**WORK TASK**
Would you write the data out once more, exactly as it is?

**AVAILABLE DATA**

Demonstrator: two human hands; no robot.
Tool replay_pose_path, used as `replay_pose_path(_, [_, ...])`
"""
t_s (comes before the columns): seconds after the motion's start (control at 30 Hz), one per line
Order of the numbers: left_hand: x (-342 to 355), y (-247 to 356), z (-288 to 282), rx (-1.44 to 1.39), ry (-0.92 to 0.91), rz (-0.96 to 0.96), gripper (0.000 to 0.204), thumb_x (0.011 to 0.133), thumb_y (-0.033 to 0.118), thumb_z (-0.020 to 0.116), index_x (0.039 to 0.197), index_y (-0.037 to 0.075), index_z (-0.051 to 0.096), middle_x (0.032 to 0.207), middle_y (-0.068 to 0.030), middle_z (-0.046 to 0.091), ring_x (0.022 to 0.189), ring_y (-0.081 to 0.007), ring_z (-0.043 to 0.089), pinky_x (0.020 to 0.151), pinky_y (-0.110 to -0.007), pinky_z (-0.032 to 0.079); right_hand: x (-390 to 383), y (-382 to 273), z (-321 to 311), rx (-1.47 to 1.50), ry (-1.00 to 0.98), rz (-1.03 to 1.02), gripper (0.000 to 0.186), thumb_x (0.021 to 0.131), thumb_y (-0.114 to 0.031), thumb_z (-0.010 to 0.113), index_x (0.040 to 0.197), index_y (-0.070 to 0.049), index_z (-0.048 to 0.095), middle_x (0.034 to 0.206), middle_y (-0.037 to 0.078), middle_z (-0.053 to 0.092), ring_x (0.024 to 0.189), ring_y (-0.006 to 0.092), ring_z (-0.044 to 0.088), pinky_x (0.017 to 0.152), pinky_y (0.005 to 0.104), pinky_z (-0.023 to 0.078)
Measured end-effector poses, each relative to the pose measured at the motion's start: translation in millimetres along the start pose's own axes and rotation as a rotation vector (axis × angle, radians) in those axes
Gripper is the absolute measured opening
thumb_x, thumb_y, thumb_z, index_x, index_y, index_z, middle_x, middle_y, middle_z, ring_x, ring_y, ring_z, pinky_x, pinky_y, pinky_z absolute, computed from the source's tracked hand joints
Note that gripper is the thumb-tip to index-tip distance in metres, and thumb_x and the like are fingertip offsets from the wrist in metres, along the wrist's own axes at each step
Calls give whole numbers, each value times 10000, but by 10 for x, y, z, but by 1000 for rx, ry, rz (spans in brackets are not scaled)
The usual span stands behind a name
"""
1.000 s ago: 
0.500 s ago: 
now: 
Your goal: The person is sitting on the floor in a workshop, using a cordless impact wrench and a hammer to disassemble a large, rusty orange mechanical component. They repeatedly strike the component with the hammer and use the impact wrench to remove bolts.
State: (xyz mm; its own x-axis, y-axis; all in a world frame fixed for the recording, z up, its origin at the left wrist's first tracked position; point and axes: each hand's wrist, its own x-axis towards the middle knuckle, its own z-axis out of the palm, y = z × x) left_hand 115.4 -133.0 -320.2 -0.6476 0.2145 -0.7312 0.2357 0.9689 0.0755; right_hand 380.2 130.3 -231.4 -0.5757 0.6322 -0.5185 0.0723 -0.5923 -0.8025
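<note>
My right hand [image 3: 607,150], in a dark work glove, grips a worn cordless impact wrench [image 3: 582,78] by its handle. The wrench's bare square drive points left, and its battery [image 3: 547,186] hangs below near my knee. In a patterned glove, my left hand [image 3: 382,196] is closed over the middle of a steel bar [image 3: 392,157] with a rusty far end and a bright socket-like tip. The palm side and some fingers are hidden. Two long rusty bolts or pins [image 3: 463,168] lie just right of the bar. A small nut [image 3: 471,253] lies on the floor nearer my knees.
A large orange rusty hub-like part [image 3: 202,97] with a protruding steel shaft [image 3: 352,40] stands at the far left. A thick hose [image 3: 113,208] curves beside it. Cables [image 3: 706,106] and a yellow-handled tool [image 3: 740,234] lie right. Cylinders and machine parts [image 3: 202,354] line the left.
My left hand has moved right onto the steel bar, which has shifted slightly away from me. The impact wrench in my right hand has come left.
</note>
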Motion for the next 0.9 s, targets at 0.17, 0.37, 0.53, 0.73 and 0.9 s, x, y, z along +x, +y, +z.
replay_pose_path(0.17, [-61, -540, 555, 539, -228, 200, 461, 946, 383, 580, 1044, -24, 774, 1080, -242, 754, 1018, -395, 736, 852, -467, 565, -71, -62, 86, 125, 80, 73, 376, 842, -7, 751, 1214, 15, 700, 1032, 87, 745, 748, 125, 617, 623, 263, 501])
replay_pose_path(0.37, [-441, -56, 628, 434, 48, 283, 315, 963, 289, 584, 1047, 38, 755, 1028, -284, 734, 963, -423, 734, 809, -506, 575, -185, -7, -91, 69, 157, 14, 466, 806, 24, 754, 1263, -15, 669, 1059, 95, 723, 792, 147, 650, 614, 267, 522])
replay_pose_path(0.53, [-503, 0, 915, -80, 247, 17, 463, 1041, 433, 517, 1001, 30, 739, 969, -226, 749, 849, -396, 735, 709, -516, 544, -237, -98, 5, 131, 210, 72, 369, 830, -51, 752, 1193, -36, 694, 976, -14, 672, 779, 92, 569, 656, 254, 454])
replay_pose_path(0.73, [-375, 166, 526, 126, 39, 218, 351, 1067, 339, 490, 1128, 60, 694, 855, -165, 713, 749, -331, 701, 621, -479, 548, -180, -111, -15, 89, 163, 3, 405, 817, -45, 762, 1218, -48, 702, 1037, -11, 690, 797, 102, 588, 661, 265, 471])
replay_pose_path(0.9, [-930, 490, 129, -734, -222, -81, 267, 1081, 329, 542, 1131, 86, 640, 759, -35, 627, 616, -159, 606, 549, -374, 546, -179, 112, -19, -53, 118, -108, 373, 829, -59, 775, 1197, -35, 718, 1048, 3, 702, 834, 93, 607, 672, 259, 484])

**SOLUTION TO THIS PROBLEM**
Demonstrator: two human hands; no robot.
Tool replay_pose_path, used as `replay_pose_path(_, [_, ...])`
"""
t_s (comes before the columns): seconds after the motion's start (control at 30 Hz), one per line
Order of the numbers: left_hand: x (-342 to 355), y (-247 to 356), z (-288 to 282), rx (-1.44 to 1.39), ry (-0.92 to 0.91), rz (-0.96 to 0.96), gripper (0.000 to 0.204), thumb_x (0.011 to 0.133), thumb_y (-0.033 to 0.118), thumb_z (-0.020 to 0.116), index_x (0.039 to 0.197), index_y (-0.037 to 0.075), index_z (-0.051 to 0.096), middle_x (0.032 to 0.207), middle_y (-0.068 to 0.030), middle_z (-0.046 to 0.091), ring_x (0.022 to 0.189), ring_y (-0.081 to 0.007), ring_z (-0.043 to 0.089), pinky_x (0.020 to 0.151), pinky_y (-0.110 to -0.007), pinky_z (-0.032 to 0.079); right_hand: x (-390 to 383), y (-382 to 273), z (-321 to 311), rx (-1.47 to 1.50), ry (-1.00 to 0.98), rz (-1.03 to 1.02), gripper (0.000 to 0.186), thumb_x (0.021 to 0.131), thumb_y (-0.114 to 0.031), thumb_z (-0.010 to 0.113), index_x (0.040 to 0.197), index_y (-0.070 to 0.049), index_z (-0.048 to 0.095), middle_x (0.034 to 0.206), middle_y (-0.037 to 0.078), middle_z (-0.053 to 0.092), ring_x (0.024 to 0.189), ring_y (-0.006 to 0.092), ring_z (-0.044 to 0.088), pinky_x (0.017 to 0.152), pinky_y (0.005 to 0.104), pinky_z (-0.023 to 0.078)
Measured end-effector poses, each relative to the pose measured at the motion's start: translation in millimetres along the start pose's own axes and rotation as a rotation vector (axis × angle, radians) in those axes
Gripper is the absolute measured opening
thumb_x, thumb_y, thumb_z, index_x, index_y, index_z, middle_x, middle_y, middle_z, ring_x, ring_y, ring_z, pinky_x, pinky_y, pinky_z absolute, computed from the source's tracked hand joints
Note that gripper is the thumb-tip to index-tip distance in metres, and thumb_x and the like are fingertip offsets from the wrist in metres, along the wrist's own axes at each step
Calls give whole numbers, each value times 10000, but by 10 for x, y, z, but by 1000 for rx, ry, rz (spans in brackets are not scaled)
The usual span stands behind a name
"""
1.000 s ago: 
0.500 s ago: 
now: 
Your goal: The person is sitting on the floor in a workshop, using a cordless impact wrench and a hammer to disassemble a large, rusty orange mechanical component. They repeatedly strike the component with the hammer and use the impact wrench to remove bolts.
State: (xyz mm; its own x-axis, y-axis; all in a world frame fixed for the recording, z up, its origin at the left wrist's first tracked position; point and axes: each hand's wrist, its own x-axis towards the middle knuckle, its own z-axis out of the palm, y = z × x) left_hand 115.4 -133.0 -320.2 -0.6476 0.2145 -0.7312 0.2357 0.9689 0.0755; right_hand 380.2 130.3 -231.4 -0.5757 0.6322 -0.5185 0.0723 -0.5923 -0.8025
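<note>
My right hand [image 3: 607,150], in a dark work glove, grips a worn cordless impact wrench [image 3: 582,78] by its handle. The wrench's bare square drive points left, and its battery [image 3: 547,186] hangs below near my knee. In a patterned glove, my left hand [image 3: 382,196] is closed over the middle of a steel bar [image 3: 392,157] with a rusty far end and a bright socket-like tip. The palm side and some fingers are hidden. Two long rusty bolts or pins [image 3: 463,168] lie just right of the bar. A small nut [image 3: 471,253] lies on the floor nearer my knees.
A large orange rusty hub-like part [image 3: 202,97] with a protruding steel shaft [image 3: 352,40] stands at the far left. A thick hose [image 3: 113,208] curves beside it. Cables [image 3: 706,106] and a yellow-handled tool [image 3: 740,234] lie right. Cylinders and machine parts [image 3: 202,354] line the left.
My left hand has moved right onto the steel bar, which has shifted slightly away from me. The impact wrench in my right hand has come left.
</note>
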Motion for the next 0.9 s, targets at 0.17, 0.37, 0.53, 0.73 and 0.9 s, x, y, z along +x, +y, +z.
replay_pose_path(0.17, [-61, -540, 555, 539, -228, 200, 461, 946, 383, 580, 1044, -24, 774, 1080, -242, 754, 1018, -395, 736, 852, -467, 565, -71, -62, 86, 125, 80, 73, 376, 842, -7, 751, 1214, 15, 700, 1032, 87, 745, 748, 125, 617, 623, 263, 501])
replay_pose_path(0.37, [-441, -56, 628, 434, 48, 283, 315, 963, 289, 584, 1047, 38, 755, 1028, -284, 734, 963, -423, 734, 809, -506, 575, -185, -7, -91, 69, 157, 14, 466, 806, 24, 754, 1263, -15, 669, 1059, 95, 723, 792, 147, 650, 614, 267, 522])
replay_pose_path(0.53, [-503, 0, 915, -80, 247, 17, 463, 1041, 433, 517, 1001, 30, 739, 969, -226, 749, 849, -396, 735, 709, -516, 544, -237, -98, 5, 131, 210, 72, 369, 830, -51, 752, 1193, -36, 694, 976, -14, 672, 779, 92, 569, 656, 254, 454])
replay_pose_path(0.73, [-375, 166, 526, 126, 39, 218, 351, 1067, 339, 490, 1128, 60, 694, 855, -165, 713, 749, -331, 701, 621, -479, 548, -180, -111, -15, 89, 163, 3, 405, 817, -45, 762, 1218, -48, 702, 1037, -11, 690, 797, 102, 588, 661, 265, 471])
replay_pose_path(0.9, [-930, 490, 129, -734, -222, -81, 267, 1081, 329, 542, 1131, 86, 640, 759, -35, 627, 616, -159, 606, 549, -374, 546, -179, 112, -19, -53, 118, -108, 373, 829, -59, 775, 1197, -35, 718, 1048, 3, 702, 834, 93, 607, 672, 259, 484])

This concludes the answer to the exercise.